The University Museums recently partnered with KONO to discuss and acknowledge the historical trauma at the heart of Colgate’s founding, as well as to provide a platform to promote emotional and spiritual healing for Indigenous members of the Colgate community. Colgate held an event over Zoom to discuss the decolonization process of the university museums. The discussion was facilitated by Museum co-directors Rebecca Mendelsohn and Nicholas West, along with two members of the museum staff who identify as Indigenous, Lynch and Lisa Latocha (Wolf Clan, Onyota’a:ka, Oneida Indian Nation), as well as Kakwireiosta Hall ’04 (Cherokee/Akwesasne Mohawk).
Latocha expressed her frustration with Colgate’s longstanding refusal to reconcile with this controversial history and the ways in which certain practices and teaching methods perpetuate that same trauma within the native community.
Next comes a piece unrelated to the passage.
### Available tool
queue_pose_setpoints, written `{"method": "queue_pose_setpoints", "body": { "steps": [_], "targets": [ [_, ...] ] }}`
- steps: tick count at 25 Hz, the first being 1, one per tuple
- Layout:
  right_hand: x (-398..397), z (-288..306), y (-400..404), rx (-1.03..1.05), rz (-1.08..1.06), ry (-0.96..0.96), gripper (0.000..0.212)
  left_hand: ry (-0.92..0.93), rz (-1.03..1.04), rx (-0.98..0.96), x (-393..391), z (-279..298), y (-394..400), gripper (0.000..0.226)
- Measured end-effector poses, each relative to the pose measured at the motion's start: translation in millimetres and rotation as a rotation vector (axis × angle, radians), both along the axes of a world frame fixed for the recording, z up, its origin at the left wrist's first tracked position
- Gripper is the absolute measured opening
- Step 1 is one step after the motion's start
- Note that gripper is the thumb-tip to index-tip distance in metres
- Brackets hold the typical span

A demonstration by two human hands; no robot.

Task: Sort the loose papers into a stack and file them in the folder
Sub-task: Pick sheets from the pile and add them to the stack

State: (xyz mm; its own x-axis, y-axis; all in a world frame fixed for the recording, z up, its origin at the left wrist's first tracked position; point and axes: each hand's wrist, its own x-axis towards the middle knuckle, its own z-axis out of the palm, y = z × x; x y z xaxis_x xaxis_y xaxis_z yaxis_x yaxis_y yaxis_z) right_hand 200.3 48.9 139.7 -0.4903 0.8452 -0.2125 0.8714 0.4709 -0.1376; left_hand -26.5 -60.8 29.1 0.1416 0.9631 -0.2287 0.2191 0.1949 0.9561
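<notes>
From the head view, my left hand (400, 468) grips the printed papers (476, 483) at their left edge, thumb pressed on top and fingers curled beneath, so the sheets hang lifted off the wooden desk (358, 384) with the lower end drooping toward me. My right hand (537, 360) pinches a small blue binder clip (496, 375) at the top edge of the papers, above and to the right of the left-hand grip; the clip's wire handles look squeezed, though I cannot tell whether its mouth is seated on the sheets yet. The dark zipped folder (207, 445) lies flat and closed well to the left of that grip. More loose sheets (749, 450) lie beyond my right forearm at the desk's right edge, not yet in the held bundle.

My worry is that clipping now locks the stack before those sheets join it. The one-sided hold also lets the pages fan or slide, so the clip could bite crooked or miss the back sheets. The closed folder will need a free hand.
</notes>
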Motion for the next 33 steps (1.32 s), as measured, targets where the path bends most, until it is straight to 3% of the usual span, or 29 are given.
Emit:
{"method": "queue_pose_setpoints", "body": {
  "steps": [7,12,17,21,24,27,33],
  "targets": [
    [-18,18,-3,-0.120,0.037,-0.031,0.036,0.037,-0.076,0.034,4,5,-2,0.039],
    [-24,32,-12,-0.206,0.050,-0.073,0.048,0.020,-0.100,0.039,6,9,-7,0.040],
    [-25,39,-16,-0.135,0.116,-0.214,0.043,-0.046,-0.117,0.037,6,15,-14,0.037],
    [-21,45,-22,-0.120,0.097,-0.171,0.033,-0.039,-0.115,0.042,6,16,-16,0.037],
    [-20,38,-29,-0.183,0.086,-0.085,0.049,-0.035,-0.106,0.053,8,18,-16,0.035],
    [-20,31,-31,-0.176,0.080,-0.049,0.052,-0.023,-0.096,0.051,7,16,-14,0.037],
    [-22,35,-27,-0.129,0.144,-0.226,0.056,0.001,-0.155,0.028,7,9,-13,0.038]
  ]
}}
She also feels adamant about creating and maintaining a safe space for Indigenous students on campus.
“I am so open with who I am because I want to make sure that other native students know that there is someone on their side,” Latocha said. “The decision to change the name of the honor society is a step in the right direction.”
Latocha is hopeful that the society adopts an attitude similar to that of the Washington Football Team. Formerly known as the “Redskins,” the NFL team removed the racial slur from their name in an effort to begin making reparations for the Native American communities across the country.
When asked about the kind of support needed from Colgate as an institution, as well as its community members, Lynch explained that it is important to think of the past in the context of the present.
“Always do your best to think in the now, the present day,” Lynch said. “Include the voices of your nearest Indigenous neighbors, no matter where you are across the country. Do your best to speak in the present tense when talking about Native and Indigenous peoples. We are still here. I’d like to see more active listening taking place. I think this work has been started, but it is an evolving process. The conversation must continue.”
As of right now, the group is planning to hold a virtual town hall meeting for the organization’s alumni and current members to foster a larger, more in-depth discussion. For any members of the community who would be interested in joining the discussion hours, they are held every Friday in the month of October, and the registration link can be found on the Colgate calendar.